• [Work required]: Please retype all of the entries that follow, leaving the images out.

• [Data listing]:
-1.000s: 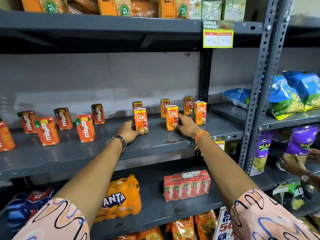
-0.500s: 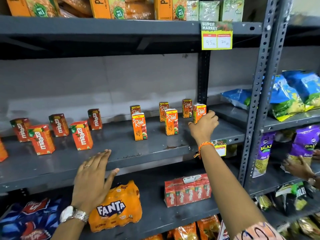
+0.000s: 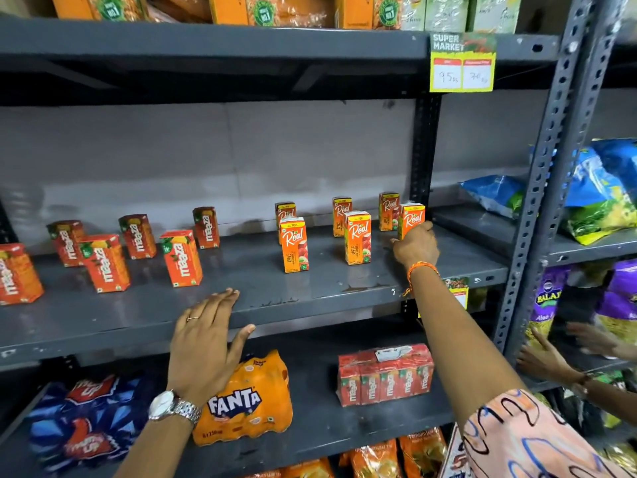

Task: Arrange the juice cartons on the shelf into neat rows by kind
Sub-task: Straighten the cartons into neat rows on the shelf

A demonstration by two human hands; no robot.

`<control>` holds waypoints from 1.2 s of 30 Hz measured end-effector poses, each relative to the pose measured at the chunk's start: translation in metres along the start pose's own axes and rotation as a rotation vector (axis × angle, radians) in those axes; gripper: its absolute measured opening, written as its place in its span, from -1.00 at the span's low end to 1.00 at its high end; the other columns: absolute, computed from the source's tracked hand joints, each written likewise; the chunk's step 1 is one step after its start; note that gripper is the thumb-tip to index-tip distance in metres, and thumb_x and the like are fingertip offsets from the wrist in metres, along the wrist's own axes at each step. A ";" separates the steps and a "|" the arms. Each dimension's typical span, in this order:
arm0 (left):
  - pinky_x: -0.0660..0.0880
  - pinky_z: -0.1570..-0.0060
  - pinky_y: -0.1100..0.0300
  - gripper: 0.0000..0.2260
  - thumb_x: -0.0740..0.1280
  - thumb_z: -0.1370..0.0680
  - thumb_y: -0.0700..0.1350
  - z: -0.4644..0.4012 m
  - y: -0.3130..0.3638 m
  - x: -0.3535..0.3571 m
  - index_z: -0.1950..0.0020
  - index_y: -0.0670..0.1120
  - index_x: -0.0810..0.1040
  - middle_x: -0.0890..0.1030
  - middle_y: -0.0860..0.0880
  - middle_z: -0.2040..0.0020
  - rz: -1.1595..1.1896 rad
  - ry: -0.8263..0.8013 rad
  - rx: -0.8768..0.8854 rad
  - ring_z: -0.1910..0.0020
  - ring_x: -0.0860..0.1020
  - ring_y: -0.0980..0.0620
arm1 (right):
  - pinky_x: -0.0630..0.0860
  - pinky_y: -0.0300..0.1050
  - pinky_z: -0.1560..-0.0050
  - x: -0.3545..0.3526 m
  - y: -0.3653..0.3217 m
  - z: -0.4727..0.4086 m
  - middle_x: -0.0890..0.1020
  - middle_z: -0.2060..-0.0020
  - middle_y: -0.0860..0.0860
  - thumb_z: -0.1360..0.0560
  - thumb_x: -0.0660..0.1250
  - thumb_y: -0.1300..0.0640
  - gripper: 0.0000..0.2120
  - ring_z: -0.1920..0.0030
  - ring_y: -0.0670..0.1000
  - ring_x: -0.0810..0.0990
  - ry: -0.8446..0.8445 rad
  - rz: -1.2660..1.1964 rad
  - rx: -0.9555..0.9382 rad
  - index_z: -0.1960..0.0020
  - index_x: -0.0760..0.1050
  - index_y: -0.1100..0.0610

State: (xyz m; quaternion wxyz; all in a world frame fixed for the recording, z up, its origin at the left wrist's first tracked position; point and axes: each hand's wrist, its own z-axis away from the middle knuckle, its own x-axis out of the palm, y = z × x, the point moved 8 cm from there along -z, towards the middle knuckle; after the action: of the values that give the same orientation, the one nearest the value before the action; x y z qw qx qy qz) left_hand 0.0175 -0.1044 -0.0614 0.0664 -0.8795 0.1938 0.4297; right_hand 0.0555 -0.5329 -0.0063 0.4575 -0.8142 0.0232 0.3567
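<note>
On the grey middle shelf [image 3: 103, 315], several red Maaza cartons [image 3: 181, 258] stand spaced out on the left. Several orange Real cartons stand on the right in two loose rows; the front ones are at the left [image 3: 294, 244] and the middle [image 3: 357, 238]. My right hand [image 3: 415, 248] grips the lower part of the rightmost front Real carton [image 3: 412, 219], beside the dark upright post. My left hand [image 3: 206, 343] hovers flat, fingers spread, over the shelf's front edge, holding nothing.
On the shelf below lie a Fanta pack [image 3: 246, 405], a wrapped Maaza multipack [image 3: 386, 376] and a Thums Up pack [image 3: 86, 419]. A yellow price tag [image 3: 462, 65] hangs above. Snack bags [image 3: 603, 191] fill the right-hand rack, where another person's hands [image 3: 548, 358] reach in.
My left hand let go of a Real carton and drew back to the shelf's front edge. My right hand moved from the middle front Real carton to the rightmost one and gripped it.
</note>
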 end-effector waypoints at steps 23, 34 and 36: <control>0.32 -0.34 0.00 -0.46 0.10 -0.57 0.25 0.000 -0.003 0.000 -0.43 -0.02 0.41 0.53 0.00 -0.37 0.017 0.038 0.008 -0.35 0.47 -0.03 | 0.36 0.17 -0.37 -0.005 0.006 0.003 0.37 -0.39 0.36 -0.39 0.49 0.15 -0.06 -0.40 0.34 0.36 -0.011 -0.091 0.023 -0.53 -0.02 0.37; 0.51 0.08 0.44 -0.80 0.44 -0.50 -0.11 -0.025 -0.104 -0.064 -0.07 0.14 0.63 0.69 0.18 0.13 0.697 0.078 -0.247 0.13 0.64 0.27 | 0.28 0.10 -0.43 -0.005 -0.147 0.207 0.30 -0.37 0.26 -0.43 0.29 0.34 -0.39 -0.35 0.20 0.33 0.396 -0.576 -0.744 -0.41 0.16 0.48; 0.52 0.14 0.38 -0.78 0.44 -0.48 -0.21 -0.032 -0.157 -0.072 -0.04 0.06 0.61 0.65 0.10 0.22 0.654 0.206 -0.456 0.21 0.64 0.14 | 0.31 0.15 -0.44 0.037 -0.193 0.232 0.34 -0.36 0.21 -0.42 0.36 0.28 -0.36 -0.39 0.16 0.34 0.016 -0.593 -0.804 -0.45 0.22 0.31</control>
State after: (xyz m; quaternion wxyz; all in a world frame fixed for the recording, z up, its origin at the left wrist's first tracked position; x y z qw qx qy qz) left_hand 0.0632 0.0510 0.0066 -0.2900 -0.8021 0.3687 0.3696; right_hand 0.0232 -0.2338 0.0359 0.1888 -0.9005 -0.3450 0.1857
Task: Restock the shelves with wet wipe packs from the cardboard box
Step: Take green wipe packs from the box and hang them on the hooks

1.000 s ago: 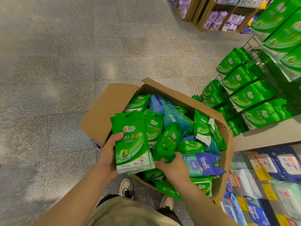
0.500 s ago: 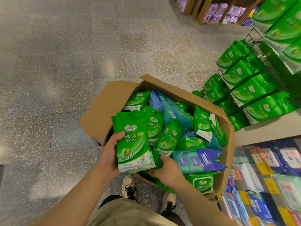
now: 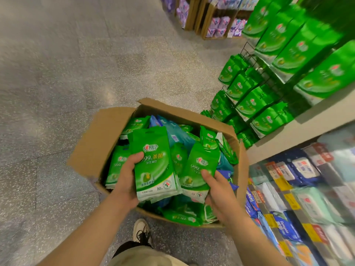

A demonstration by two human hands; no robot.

• [Your solution]:
-1.000s: 
-0.500s: 
+0.000s: 

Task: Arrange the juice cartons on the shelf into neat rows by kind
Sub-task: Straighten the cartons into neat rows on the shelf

A demonstration by two human hands; no robot.

`<control>` holds waypoints from 1.2 s of 30 Hz measured end-effector poses, each relative to the pose measured at the chunk's start: translation in metres along the start pose's own axes and rotation as a rotation vector (axis × angle, radians) in those axes; gripper: its absolute measured opening, written as its place in its span, from -1.00 at the span's low end to 1.00 at its high end; the other columns: absolute, computed from the source's tracked hand joints, each written likewise; the chunk's step 1 is one step after its start; note that gripper is the thumb-tip to index-tip distance in metres, and thumb_x and the like are fingertip offsets from the wrist in metres, along the wrist's own axes at each step. A ";" separates the steps and a "|" the arms. Each dimension's typical span, in this order:
arm0 (left):
  - pinky_x: -0.0660..0.0880
  - pinky_z: -0.1570..-0.0060
  - pinky_y: -0.1100..0.0300
  - gripper: 0.0000..0.2260
  - thumb_x: -0.0740..0.1280
  - thumb_z: -0.1370..0.0680
  - thumb_y: -0.0700..0.1350
  - z: -0.4644..0.4012 m
  - y: -0.3130..0.3638 m
  - x: -0.3535..0.3571 m
  - index_z: -0.1950..0.0020
  - index_y: -0.0670..0.1120
  - index_x: -0.0810..0.1040
  - middle_x: -0.0890..0.1030
  - middle_y: -0.0860..0.0880
  - middle_z: -0.2040..0.0020
  - rz: -1.1595..1.1896 rad
  - ry: -0.8263..0.8013 rad
  - rx: -0.8768..0.8854 rad
  - ring_z: -0.1910..0.0020
  - ring_x: -0.0860..0.1020
  - ring_y: -0.0980..0.0620
arm1 (right):
  - pinky_x: -0.0630..0.0860
  - pinky_y: -0.0300..0.1050
  - pinky_z: -0.1560..-0.0050
  - x: -0.3545..0.3526 m
  - y: -0.3653..0.3217 m
  - z: -0.4727..0.4086 m
  - middle_x: -0.0890..0.1020
  - middle_z: -0.2060..-0.0020
  - middle_y: -0.0860..0.0860
  - thumb_z: -0.1360..0.0560
  - thumb_x: -0.0660..0.1250
  - thumb_y: -0.1300..0.0640
  - gripper: 0.0000..0.2120
  - ring_z: -0.1920..0.0030
  - ring_y: -0.0670..0.1000
  - ring_x: -0.0810..0.0990
  - ry: -0.8446..0.8445 rad
  - rz: -1.2660..1.1964 rad
  - rx: -0.9555..0.9382 rad
  - index_z: -0.1960..0.0020
  - index_x: -0.0760..0.1050
  - index_y: -0.1100..0.0610

State: (xyz m; quaternion wxyz; all in a world frame fixed for the recording, z up, its origin at the left wrist's first tracked position; point and axes: each hand's wrist, its own z-axis away from the middle knuckle, its own x-axis out of the palm, y = z × x, the point moved 8 cm from there along -z, towards the middle knuckle; after the action: of the values that give the same orientation, the one nearest the value before the action; x y z qw qx qy qz) left_hand 0.0175 -0.1044 -0.0614 0.0664 -0.8795 0.1938 0.4297; right_hand 0.0555 -0.5329 -0.0063 0.4575 -0.8142 0.0232 0.3567
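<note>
On the grey middle shelf [image 3: 103, 315], several red Maaza cartons [image 3: 181, 258] stand spaced out on the left. Several orange Real cartons stand on the right in two loose rows; the front ones are at the left [image 3: 294, 244] and the middle [image 3: 357, 238]. My right hand [image 3: 415, 248] grips the lower part of the rightmost front Real carton [image 3: 412, 219], beside the dark upright post. My left hand [image 3: 206, 343] hovers flat, fingers spread, over the shelf's front edge, holding nothing.
On the shelf below lie a Fanta pack [image 3: 246, 405], a wrapped Maaza multipack [image 3: 386, 376] and a Thums Up pack [image 3: 86, 419]. A yellow price tag [image 3: 462, 65] hangs above. Snack bags [image 3: 603, 191] fill the right-hand rack, where another person's hands [image 3: 548, 358] reach in.
My left hand let go of a Real carton and drew back to the shelf's front edge. My right hand moved from the middle front Real carton to the rightmost one and gripped it.
</note>
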 end-effector waypoints at steps 23, 34 and 36: <control>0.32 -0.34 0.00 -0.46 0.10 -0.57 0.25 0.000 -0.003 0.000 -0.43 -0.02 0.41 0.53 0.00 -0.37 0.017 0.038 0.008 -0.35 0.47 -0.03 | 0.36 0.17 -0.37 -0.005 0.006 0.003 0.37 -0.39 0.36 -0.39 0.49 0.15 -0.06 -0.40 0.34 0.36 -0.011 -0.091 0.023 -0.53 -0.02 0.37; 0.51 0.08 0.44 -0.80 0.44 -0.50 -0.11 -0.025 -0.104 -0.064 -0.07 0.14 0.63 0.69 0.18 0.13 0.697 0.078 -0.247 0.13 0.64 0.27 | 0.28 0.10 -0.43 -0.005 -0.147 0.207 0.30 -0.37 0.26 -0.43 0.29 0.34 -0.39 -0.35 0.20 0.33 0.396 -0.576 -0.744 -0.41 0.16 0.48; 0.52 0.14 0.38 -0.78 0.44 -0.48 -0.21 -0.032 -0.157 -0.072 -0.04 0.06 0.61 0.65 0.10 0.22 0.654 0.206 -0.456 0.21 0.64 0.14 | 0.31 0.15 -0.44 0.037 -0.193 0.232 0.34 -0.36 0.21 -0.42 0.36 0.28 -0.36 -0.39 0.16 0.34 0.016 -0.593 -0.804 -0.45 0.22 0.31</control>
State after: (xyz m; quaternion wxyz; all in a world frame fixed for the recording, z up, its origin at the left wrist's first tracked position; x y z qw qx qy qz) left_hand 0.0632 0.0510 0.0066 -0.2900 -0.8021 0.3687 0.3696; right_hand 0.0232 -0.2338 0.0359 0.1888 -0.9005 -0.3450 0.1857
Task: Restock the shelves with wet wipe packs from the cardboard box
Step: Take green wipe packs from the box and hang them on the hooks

1.000 s ago: 
0.500 s ago: 
now: 

A demonstration by two human hands; no robot.

What needed an answer now has one.